* Your goal *
Starting with the line that contains "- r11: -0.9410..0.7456" and stopping after the line that contains "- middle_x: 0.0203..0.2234", return each line below exactly as written, with no others.

Start of Task data

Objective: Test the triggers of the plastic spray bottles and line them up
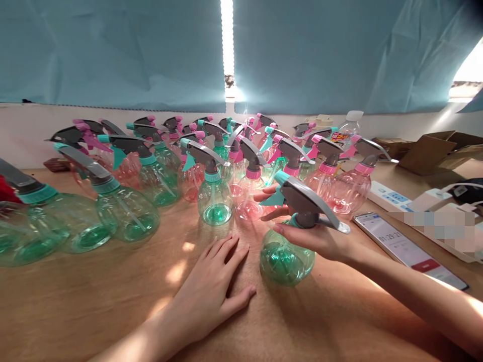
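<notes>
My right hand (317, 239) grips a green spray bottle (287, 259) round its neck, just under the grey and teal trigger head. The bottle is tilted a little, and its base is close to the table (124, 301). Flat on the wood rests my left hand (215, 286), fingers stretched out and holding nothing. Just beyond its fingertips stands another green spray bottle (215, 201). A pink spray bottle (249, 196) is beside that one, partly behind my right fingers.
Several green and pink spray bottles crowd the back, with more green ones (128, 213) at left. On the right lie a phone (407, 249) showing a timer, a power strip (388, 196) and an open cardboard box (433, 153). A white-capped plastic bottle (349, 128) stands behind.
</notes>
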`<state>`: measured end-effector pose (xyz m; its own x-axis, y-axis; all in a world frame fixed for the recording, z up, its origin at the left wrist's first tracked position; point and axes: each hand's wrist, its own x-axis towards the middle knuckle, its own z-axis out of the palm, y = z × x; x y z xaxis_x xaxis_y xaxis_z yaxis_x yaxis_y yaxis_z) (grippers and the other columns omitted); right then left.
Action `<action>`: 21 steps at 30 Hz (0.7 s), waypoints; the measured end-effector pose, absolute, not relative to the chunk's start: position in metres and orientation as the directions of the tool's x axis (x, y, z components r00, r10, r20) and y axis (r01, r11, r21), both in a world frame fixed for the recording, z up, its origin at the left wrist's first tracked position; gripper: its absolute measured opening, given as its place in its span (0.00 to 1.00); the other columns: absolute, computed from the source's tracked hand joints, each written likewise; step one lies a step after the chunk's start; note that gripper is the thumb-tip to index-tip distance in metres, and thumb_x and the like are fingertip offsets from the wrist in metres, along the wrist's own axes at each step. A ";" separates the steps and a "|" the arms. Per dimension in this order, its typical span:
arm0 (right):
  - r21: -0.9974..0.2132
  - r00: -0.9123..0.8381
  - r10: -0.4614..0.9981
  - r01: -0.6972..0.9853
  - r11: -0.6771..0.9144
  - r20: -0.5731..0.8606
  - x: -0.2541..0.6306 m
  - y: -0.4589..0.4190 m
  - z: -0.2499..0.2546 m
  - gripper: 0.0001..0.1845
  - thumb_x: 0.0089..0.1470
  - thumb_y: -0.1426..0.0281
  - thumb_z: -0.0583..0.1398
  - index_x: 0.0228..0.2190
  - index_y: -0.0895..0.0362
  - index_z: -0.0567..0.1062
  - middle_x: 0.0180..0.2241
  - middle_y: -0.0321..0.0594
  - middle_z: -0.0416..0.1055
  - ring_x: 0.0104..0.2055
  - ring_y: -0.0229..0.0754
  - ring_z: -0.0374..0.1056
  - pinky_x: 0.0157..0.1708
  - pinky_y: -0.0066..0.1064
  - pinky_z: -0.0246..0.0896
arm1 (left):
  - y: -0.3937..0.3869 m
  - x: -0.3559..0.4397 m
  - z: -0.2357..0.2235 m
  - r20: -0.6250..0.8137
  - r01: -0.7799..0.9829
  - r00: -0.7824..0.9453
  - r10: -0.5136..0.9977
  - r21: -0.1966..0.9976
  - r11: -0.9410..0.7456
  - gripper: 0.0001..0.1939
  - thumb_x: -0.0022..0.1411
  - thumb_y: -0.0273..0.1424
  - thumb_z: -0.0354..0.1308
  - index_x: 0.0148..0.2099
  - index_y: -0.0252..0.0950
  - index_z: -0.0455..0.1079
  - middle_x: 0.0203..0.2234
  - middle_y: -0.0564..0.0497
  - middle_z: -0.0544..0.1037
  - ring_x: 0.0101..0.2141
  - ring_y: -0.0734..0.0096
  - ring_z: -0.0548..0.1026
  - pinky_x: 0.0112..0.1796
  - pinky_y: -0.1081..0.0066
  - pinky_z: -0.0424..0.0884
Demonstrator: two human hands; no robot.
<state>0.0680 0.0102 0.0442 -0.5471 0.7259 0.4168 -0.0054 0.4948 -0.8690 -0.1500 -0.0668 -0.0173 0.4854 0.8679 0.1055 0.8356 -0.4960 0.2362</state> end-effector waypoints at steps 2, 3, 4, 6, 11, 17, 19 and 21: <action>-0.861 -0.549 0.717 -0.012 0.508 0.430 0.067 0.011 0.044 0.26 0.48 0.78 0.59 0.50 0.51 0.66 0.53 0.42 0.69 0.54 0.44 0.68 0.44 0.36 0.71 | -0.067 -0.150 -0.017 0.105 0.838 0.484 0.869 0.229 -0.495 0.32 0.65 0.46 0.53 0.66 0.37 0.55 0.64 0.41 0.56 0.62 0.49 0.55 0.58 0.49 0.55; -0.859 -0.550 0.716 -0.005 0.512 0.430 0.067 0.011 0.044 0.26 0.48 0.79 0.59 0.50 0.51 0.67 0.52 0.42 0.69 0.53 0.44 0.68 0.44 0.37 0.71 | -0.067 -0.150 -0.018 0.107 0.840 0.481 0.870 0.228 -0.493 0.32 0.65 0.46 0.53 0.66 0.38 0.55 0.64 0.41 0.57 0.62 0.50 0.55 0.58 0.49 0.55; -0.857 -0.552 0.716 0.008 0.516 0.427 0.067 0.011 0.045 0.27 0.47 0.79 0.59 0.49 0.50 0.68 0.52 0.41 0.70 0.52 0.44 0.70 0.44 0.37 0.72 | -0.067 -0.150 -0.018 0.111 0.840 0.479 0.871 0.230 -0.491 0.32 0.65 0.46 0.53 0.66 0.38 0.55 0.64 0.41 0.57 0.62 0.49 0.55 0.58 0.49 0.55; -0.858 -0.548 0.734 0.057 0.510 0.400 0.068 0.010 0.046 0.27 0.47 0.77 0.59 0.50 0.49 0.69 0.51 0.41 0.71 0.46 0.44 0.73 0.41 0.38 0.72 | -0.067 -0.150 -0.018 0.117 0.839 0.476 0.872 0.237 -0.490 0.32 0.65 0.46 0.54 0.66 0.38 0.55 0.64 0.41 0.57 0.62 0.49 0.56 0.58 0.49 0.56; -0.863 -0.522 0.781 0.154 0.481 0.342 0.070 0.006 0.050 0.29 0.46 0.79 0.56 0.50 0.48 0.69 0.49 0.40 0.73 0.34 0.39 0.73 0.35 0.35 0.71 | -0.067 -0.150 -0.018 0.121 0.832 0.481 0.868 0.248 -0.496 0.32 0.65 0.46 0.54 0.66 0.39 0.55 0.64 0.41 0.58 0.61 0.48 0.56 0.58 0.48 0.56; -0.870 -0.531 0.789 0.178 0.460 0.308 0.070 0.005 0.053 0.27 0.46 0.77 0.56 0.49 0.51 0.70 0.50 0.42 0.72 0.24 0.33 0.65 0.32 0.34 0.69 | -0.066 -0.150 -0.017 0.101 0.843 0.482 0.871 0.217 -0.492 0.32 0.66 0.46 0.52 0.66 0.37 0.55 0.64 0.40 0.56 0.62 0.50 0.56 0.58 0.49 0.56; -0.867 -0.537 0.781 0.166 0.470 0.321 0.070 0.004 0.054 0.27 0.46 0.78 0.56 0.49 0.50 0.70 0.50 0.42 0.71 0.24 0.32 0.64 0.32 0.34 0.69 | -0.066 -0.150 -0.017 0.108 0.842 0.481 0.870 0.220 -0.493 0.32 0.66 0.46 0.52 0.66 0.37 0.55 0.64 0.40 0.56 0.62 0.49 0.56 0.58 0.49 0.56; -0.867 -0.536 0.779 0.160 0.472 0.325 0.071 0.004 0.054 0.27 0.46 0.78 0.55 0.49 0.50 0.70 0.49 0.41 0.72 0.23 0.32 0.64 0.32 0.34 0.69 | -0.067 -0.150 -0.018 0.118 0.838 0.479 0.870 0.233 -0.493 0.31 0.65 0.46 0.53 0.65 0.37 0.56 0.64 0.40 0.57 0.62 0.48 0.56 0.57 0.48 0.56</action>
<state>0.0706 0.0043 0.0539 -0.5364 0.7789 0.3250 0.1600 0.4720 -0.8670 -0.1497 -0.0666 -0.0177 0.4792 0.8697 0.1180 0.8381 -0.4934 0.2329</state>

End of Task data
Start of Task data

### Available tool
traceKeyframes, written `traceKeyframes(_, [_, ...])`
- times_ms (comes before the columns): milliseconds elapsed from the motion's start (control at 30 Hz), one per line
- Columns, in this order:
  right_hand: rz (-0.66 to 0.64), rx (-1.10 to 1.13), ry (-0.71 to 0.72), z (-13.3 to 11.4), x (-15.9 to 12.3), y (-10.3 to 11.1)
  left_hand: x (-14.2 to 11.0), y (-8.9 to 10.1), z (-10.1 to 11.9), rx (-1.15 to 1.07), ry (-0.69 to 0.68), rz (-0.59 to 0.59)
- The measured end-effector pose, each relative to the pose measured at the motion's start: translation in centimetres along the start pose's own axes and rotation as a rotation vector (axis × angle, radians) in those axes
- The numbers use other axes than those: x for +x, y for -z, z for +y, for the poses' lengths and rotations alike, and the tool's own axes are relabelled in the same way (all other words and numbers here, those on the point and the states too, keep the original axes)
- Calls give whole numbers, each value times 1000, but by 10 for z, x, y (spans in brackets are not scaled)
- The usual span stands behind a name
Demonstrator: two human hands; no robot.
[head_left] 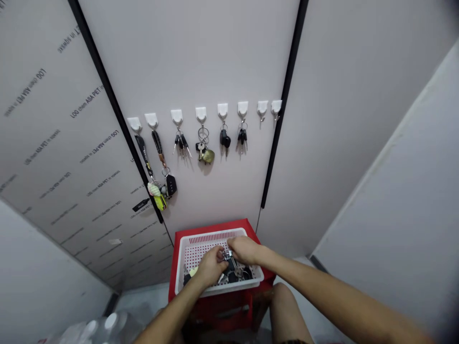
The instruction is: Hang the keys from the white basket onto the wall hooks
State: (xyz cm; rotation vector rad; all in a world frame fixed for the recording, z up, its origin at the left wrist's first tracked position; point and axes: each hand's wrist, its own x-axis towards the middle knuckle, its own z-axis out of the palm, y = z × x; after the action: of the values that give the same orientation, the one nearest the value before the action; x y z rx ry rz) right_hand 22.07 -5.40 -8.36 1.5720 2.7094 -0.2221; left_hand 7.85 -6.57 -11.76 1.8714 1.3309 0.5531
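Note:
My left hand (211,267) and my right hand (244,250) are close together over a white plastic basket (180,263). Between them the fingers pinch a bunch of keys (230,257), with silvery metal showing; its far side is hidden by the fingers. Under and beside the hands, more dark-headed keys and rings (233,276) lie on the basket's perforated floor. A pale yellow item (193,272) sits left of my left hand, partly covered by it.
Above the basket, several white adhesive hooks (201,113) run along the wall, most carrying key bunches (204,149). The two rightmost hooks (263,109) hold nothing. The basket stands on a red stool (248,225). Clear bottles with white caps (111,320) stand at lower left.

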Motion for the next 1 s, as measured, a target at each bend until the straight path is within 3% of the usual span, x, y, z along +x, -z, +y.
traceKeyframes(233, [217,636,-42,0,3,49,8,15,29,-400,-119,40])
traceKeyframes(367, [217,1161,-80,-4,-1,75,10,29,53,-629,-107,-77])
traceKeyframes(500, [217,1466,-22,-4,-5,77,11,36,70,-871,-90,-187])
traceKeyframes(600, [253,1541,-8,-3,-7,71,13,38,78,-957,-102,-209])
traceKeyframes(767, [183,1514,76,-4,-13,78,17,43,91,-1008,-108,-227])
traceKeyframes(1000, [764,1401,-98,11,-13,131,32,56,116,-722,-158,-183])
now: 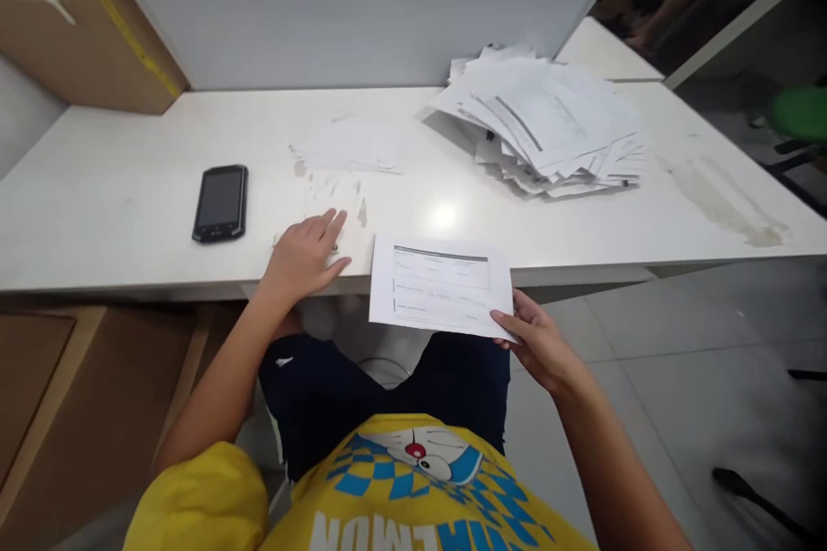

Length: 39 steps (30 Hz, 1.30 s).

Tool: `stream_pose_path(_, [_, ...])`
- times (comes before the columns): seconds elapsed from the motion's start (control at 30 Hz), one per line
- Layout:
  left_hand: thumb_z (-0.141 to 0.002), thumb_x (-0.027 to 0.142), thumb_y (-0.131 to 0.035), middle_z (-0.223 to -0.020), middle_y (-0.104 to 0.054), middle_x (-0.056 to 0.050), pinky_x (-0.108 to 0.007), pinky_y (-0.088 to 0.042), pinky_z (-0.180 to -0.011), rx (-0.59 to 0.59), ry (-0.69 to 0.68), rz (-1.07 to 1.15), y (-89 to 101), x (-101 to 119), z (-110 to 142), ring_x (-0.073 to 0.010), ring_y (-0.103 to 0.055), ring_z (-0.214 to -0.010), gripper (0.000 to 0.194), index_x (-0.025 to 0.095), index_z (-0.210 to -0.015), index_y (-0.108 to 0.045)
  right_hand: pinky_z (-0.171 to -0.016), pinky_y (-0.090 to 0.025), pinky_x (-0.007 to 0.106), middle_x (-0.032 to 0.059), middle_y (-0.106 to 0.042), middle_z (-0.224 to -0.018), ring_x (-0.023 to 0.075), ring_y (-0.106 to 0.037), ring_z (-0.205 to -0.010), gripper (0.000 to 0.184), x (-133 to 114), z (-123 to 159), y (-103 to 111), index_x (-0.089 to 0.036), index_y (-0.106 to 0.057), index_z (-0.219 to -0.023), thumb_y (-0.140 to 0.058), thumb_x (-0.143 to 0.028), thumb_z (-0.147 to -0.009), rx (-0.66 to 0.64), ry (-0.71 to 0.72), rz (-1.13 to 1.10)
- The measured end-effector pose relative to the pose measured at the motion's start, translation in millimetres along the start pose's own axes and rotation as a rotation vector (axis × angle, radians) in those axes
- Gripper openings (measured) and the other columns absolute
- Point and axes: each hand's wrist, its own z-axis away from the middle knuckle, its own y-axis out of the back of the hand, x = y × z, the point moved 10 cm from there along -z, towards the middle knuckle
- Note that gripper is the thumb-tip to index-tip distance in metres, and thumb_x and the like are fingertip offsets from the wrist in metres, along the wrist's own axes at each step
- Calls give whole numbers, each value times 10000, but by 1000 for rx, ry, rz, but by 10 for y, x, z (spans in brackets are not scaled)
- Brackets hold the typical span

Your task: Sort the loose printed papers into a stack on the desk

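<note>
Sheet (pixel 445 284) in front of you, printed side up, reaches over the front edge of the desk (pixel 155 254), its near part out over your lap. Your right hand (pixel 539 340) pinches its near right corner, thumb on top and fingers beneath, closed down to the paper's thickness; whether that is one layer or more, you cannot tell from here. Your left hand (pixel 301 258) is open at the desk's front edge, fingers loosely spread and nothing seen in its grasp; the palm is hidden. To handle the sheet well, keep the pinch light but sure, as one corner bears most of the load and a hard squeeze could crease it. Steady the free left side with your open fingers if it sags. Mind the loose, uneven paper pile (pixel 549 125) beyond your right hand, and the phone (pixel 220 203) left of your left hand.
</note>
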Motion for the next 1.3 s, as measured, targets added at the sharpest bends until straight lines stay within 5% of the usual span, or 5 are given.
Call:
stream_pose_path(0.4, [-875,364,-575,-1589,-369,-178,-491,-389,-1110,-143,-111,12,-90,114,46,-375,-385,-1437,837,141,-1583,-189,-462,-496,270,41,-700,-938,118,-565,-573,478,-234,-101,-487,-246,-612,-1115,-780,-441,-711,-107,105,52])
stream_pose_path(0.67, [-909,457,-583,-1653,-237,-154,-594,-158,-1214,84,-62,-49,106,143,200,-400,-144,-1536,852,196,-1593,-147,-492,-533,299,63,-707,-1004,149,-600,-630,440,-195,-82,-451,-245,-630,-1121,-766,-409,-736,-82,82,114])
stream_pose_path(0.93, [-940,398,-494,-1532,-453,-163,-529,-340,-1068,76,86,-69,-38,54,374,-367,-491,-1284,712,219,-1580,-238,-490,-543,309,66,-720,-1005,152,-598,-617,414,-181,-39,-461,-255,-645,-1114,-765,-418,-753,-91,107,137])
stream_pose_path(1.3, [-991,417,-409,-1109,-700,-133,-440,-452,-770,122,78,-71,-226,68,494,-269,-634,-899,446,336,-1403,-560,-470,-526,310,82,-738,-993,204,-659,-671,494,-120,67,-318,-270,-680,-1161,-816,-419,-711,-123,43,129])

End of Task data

* Your response *
  - r11: -0.9410..0.7456
  - gripper: 0.0001..0.1939
  - thumb_x: -0.0022..0.1411
  - thumb_y: -0.0273..0.1424
  - thumb_z: -0.0354..0.1308
  - index_x: 0.0148..0.2099
  - index_y: -0.0252..0.0950
  - index_z: -0.0455..0.1079
  - middle_x: 0.0203..0.2234

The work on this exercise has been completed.